■ Exercise aim
Look through the material beneath and copy each line with the word "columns".
▶
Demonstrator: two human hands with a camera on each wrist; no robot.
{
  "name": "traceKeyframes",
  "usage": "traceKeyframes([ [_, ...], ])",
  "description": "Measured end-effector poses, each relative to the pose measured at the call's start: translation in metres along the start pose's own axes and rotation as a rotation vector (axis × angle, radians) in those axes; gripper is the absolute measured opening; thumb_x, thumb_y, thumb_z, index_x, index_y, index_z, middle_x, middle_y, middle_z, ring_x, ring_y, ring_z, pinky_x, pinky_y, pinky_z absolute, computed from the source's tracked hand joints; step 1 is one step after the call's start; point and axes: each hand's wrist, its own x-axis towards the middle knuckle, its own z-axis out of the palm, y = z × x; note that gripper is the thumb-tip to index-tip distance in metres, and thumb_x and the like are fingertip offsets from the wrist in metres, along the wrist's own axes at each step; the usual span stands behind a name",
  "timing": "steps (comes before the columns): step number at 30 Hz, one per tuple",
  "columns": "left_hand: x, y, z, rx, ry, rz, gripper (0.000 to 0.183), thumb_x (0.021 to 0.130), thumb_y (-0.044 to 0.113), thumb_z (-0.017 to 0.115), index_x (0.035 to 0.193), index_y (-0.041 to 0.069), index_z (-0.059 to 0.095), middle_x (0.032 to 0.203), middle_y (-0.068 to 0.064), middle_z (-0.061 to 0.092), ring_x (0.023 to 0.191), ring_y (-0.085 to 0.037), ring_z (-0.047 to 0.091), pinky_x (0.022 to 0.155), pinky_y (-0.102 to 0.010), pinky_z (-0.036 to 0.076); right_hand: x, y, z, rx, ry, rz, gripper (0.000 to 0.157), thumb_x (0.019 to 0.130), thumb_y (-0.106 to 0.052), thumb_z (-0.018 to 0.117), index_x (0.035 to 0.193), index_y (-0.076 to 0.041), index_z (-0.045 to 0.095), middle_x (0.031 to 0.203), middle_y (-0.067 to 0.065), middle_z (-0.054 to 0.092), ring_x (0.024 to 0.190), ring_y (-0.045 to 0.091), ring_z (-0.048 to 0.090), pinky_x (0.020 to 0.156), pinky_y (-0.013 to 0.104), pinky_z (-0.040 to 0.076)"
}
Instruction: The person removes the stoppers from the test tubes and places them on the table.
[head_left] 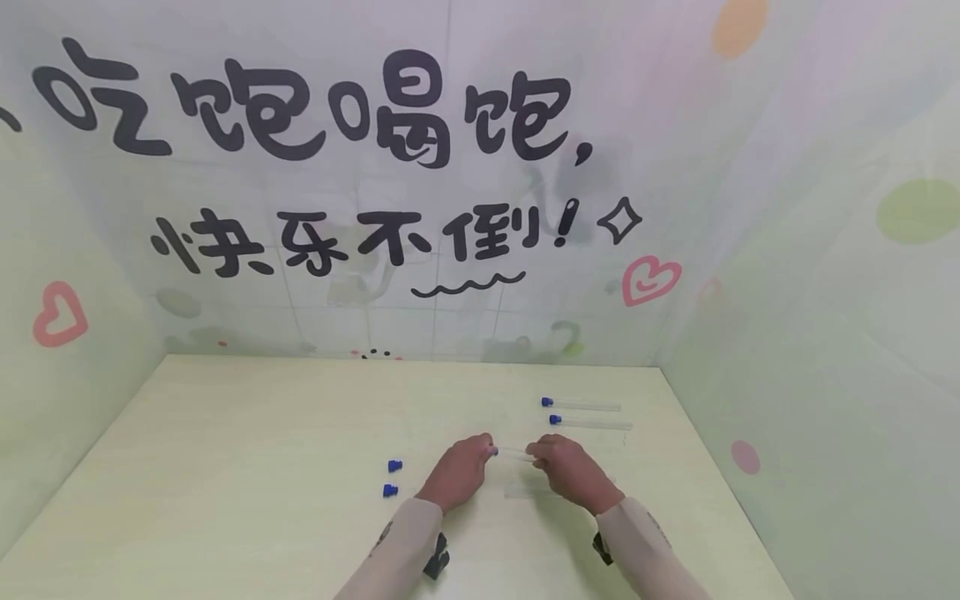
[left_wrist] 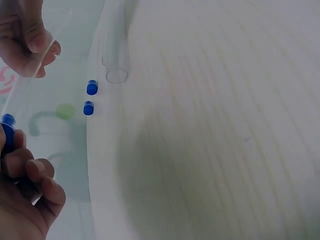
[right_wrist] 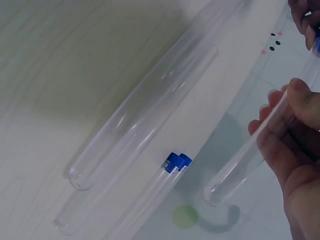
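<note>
Two pale sleeves (head_left: 393, 550) are slanting up toward the held tube (right_wrist: 235, 167), which is hanging above the table (head_left: 247, 500). The right hand (head_left: 572, 468) is gripping its body; the left hand (head_left: 457, 471) is pinching a blue stopper (left_wrist: 7, 135) at its end, seemingly for alignment. Two loose stoppers (head_left: 395, 466) are lying left of the tube, two stoppered tubes (head_left: 596, 423) beyond it, uncapped tubes (right_wrist: 142, 117) nearer, perhaps for easy reach. The left hand is hiding how deeply the stopper is sitting; the right is partly covering the uncapped tubes.
</note>
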Motion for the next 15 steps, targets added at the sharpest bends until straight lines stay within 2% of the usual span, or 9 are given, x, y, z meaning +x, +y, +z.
traceKeyframes([
  [4,-0.0018,-0.0034,-0.0006,-0.022,-0.057,-0.008,0.017,0.101,0.016,0.042,0.094,0.007,0.055,0.074,0.005,0.046,0.067,-0.007,0.041,0.064,-0.024,0.040,0.0004,0.0011,-0.0016,0.048,-0.052,-0.015,0.018,0.079,0.010,0.068,0.091,-0.004,0.069,0.080,0.003,0.067,0.076,0.014,0.064,0.068,0.026,0.053],
  [8,-0.0030,-0.0068,-0.0007,-0.031,-0.087,-0.023,0.018,0.101,0.018,0.042,0.097,0.008,0.056,0.079,0.005,0.048,0.071,-0.007,0.043,0.068,-0.026,0.043,-0.0002,-0.0008,0.0005,0.052,-0.060,0.007,0.018,0.079,0.008,0.068,0.093,-0.004,0.069,0.082,0.005,0.068,0.077,0.015,0.064,0.069,0.026,0.053],
  [11,-0.0031,-0.0076,-0.0025,-0.035,-0.069,-0.046,0.018,0.101,0.019,0.045,0.098,0.010,0.059,0.084,0.004,0.050,0.074,-0.008,0.045,0.071,-0.028,0.045,-0.0006,-0.0030,0.0026,0.043,-0.032,0.035,0.019,0.080,0.006,0.069,0.095,-0.004,0.070,0.086,0.005,0.068,0.080,0.016,0.065,0.071,0.027,0.054],
  [15,-0.0028,-0.0069,-0.0072,-0.089,-0.037,-0.091,0.015,0.098,0.019,0.051,0.099,0.009,0.063,0.088,0.002,0.053,0.077,-0.009,0.048,0.074,-0.029,0.047,-0.0001,-0.0051,0.0054,0.028,0.016,0.044,0.019,0.079,0.004,0.070,0.097,-0.004,0.070,0.087,0.004,0.067,0.081,0.017,0.064,0.072,0.028,0.054],
])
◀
■ Your solution
  "timing": "steps (comes before the columns): step number at 30 Hz, one per tuple",
  "columns": "left_hand: x, y, z, rx, ry, rz, gripper (0.000 to 0.183), thumb_x (0.021 to 0.130), thumb_y (-0.044 to 0.113), thumb_z (-0.017 to 0.115), index_x (0.035 to 0.193), index_y (-0.041 to 0.069), index_z (-0.059 to 0.095), middle_x (0.032 to 0.203), middle_y (-0.068 to 0.064), middle_z (-0.061 to 0.092), ring_x (0.023 to 0.191), ring_y (-0.085 to 0.037), ring_z (-0.047 to 0.091), pinky_x (0.022 to 0.155), pinky_y (-0.102 to 0.010), pinky_z (-0.036 to 0.076); right_hand: x, y, z, rx, ry, rz, gripper (0.000 to 0.157), thumb_x (0.019 to 0.130), thumb_y (-0.106 to 0.052), thumb_z (-0.018 to 0.117), index_x (0.035 to 0.193), index_y (-0.076 to 0.041), index_z (-0.045 to 0.095), middle_x (0.031 to 0.203), middle_y (-0.067 to 0.065), middle_z (-0.054 to 0.092), ring_x (0.024 to 0.190), ring_y (-0.045 to 0.091), ring_z (-0.048 to 0.090), pinky_x (0.020 to 0.156), pinky_y (-0.013 to 0.104), pinky_z (-0.040 to 0.076)"

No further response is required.